Na última pesquisa, em maio, 35% dos entrevistados consideravam o governo de FHC regular, enquanto 18% consideravam ótimo ou bom. O presidente da CNI, Carlos Eduardo Moreira Ferreira, afirmou que, apesar dos índices negativos, o presidente poderá recuperar sua credibilidade e confiança junto à população brasileira, desde que consiga, com sua base aliada, aprovar as reformas que estão sendo discutidas no Congresso.
O índice nacional de expectativa do consumidor (INEC), apurado pela Confederação Nacional da Indústria, caiu 3,1% em em julho relação a maio. Segundo Moreira Ferreira, este foi o segundo pior índice desde que a entidade iniciou este tipo de pesquisa, em 1996. O principal determinante da queda da confiança foi a expectativa de aumento da inflação, provocada pela alta das tarifas públicas e combustíveis.
A pesquisa aponta que 65% dos entrevistados esperam um aumento da inflação nos próximos seis meses. Em maio passado, esta expectativa de elevação dos índices foi registrada em 53% dos entrevistados. Para 88% dos entrevistados, o reajuste dos combustíveis e das tarifas públicas ficou em porcentual acima do esperado, enquanto que 7% considerou correta a magnitude dos aumentos. Para 48% dos entrevistados, o principal impacto dos reajustes das tarifas públicas e do preço dos combustíveis será o aumento do desemprego.
O novo regime de metas de inflação definido pelo governo foi recebido com descrédito pela maioria dos entrevistados.
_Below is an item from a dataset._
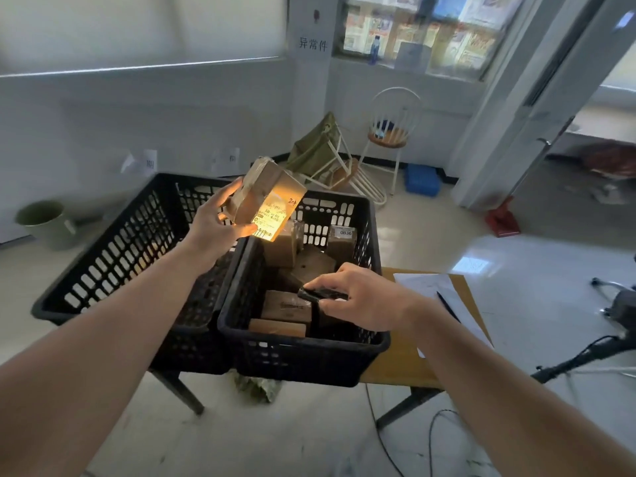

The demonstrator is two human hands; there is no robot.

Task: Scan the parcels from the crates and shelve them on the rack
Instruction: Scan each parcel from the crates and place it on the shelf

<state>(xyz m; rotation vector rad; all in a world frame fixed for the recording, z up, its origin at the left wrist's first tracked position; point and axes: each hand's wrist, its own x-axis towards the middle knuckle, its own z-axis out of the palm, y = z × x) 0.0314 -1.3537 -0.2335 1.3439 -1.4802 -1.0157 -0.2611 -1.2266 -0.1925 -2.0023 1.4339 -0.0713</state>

Para 66% dos entrevistados, o governo não irá cumprir as metas fixadas para os próximos dois anos. A pesquisa apontou, também, que 44% dos entrevistados consideram que o desemprego é um fenômeno internacional, mas, ao mesmo tempo, reconhecem que o governo pode adotar medidas para minimizar o problema. Outros 37% opinaram que o desemprego é consequência da política econômica e outros 13% consideram que o desemprego é um fenômeno internacional, mas o governo pode adotar poucas medidas para reverter o problema.
O desemprego, a saúde e o salário dos trabalhadores são as principais preocupações dos brasileiros. Para 79% dos entrevistados, a questão do desemprego é a mais grave. A saúde voltou a ser a segunda preocupação mais frequente dos pesquisados, desde que foi introduzida essa pergunta na pesquisa CNI-Ibope, em outubro de 1997.
Ainda de acordo com a pesquisa, a avaliação dos efeitos de uma reforma tributária no País continua positiva. Para 35% dos entrevistados, a geração de empregos deve ser o principal resultado obtido com a aprovação da reforma. Para 13%, a reforma conseguirá melhorar a distribuição do valor dos impostos, enquanto 12% acreditam que haverá uma diminuição da sonegação no País. Mas avaliação sobre a situação de vida após o Plano Real mudou. O número de entrevistados que consideraram que a situação de vida manteve-se inalterada caiu de 40%, apurado na pesquisa de maio, para 33%, nesta rodada de julho. E o número dos que acharam que a vida piorou aumentou de 19% para 24%.